Now, dropping one card for the inside straight draw also gives you a shot at drawing a pair. You hold four cards that have possible pairs left to be drawn, and (assuming you didn't have a pair before your discard) each has three possible matches still dealable. Your odds of making one of these are 12/47 = 0.255319--just a bit better than one in four. If you think a pair is good in the hand (depending on the actual values of the cards you hold--high-end or low-end), then you actually have 16 outs out of 47 if you choose to drop the one card and "draw for the straight". That's 16/47 = 0.340425; so you'll make a hand fully 1/3 of the time. If your card are suited, your odds obviously improve even more; subtracting the outs we've already named (and assuming you don't already have a flush before the draw), there are 13 - 1 (straight card--actually straight-flush card) - 4 (cards in your hand) = 8 cards that will make your flush (independently of any of the above hands) if your four cards are suited. This increases you to 24 out out of 47 to make a hand--24/47, or 0.51, which is not bad at all. If you've got suited cards and an inside straight draw, you're fairly certain that a pair is sufficient to win, and you're getting even just even money on the bet, you should go for it.

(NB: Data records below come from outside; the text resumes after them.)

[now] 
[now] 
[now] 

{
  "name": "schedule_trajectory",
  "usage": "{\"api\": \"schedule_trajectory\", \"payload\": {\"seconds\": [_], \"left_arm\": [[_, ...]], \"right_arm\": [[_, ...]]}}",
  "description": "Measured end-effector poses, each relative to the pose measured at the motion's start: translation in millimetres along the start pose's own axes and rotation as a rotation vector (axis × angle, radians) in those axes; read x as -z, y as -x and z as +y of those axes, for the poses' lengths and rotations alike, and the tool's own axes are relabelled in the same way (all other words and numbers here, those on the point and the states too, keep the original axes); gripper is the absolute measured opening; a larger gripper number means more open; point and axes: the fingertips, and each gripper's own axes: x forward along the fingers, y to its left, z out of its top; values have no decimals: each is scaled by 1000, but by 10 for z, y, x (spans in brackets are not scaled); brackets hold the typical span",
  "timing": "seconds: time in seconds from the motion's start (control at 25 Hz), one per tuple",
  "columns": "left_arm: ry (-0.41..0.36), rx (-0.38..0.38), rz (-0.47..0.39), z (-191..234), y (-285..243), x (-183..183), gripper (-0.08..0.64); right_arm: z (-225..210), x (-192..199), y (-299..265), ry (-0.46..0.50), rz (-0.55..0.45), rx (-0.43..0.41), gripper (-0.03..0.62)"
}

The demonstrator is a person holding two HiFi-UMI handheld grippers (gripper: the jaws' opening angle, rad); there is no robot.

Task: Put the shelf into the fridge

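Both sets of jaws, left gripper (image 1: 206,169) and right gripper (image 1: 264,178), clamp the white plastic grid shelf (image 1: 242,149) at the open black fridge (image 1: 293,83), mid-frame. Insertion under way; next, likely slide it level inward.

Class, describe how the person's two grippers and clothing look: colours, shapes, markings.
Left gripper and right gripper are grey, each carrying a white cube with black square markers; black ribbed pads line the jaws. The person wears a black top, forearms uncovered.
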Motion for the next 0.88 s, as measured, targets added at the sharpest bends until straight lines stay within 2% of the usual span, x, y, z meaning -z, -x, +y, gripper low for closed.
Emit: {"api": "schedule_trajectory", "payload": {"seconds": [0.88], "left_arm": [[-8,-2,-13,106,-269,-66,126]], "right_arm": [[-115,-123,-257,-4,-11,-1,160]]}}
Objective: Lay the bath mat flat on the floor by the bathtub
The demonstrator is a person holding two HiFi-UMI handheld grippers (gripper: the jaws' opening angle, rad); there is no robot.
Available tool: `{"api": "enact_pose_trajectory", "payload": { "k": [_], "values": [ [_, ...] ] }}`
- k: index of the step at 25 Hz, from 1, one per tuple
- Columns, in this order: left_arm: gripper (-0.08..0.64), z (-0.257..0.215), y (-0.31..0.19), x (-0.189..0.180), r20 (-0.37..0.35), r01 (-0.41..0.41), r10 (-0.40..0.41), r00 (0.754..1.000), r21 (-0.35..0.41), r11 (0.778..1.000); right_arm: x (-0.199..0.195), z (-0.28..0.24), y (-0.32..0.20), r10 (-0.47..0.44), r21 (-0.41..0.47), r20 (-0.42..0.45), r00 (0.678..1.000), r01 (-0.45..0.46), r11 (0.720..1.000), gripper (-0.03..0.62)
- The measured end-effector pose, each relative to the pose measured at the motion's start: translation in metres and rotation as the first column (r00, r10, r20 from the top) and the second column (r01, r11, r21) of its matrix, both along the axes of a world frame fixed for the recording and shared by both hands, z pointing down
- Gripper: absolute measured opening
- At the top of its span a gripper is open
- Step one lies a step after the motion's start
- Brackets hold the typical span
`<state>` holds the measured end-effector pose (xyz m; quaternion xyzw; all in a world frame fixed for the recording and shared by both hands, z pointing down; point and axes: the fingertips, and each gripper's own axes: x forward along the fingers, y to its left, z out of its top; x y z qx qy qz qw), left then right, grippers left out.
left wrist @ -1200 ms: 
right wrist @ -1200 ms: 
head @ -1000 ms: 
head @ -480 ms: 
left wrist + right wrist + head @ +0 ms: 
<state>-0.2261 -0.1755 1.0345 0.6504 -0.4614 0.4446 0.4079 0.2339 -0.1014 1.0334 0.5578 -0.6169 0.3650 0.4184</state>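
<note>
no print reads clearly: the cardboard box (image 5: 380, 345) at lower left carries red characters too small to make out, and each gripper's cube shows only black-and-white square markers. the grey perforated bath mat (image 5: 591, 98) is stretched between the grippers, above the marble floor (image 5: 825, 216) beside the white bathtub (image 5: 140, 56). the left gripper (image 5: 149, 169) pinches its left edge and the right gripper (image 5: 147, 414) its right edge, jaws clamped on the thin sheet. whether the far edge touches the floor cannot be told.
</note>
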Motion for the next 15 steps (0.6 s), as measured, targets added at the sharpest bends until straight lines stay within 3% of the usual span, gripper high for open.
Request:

Of course, the bet is the important part in the decision. Usually a pair isn't good in this situation, and usually you're not also drawing to a flush, so let's go with the straight-up inside straight draw odds of 4/47. If the ratio of the call you have to put in to the pot at stake is good enough, you'd still be obliged to call. For instance: Suppose you're drawing twice, rather than once; and that, in the first round, the pot was raised up to 50,000. In the second round, after your first draw, you're left with a possible inside straight draw--but your opponent, sensing you have nothing solid, bets an additional 1,000 to move you out of the pot. If you make the inside straight draw in this scenario many times, 4/47th of the time you'll win, and you'll make a gain of 49,000 each time; and 43/47th of the time you'll lose, losing 1,000 each time. Your average yield on the decision, then, is (49,000 * 4 - 43,000)/50 = 3,060; so the bet yields a net gain, and you should decidedly take it.